Unincorporated community in Pennsylvania, US

Sheppton is a census-designated place (CDP) in Schuylkill County, Pennsylvania, United States. The population was 239 at the 2000 census.

==Geography==
Sheppton is located at (40.895990, -76.118221).

According to the United States Census Bureau, the CDP has a total area of 0.1 sqmi, all land.

The ZIP code of Sheppton is 18248.

==Demographics==
At the 2000 census there were 239 people, 99 households, and 58 families living in the CDP. The population density was 4,492.4 PD/sqmi. There were 114 housing units at an average density of 2,142.8 /sqmi. The racial makeup of the CDP was 100.00% White.
There were 99 households, 27.3% had children under the age of 18 living with them, 41.4% were married couples living together, 16.2% had a female householder with no husband present, and 41.4% were non-families. 33.3% of households were one person and 21.2% were one person aged 65 or older. The average household size was 2.41 and the average family size was 3.21.

The age distribution was 24.3% under the age of 18, 5.9% from 18 to 24, 27.2% from 25 to 44, 25.1% from 45 to 64, and 17.6% 65 or older. The median age was 40 years.

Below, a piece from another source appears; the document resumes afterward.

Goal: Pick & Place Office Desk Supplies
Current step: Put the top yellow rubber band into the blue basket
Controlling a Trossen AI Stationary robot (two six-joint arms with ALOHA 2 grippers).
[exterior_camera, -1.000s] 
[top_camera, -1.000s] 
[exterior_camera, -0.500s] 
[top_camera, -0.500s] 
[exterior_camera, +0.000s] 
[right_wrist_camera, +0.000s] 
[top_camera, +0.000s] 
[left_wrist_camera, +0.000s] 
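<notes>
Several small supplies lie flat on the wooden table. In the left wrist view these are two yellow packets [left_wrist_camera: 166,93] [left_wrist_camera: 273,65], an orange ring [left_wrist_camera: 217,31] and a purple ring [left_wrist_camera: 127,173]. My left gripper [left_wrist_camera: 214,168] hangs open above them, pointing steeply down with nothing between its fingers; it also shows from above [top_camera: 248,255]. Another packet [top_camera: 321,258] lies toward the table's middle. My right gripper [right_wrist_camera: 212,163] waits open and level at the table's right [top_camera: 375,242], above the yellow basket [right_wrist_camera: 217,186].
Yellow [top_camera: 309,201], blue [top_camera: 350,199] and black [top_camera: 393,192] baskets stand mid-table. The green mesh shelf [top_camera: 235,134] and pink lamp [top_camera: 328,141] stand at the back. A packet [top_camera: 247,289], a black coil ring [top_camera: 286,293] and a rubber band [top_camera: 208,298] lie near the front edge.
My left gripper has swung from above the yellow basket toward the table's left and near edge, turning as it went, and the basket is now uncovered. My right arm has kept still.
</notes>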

For every 100 females, there were 92.7 males. For every 100 females age 18 and over, there were 84.7 males.

The median household income was $26,042 and the median family income was $35,750. Males had a median income of $30,625 versus $26,250 for females. The per capita income for the CDP was $12,547. About 13.6% of families and 16.3% of the population were below the poverty line, including 15.3% of those under the age of eighteen and 4.8% of those sixty five or over.

==Education==
The Hazleton Area School District covers the CDP. The zoned public high school is Hazleton Area High School in Hazle Township.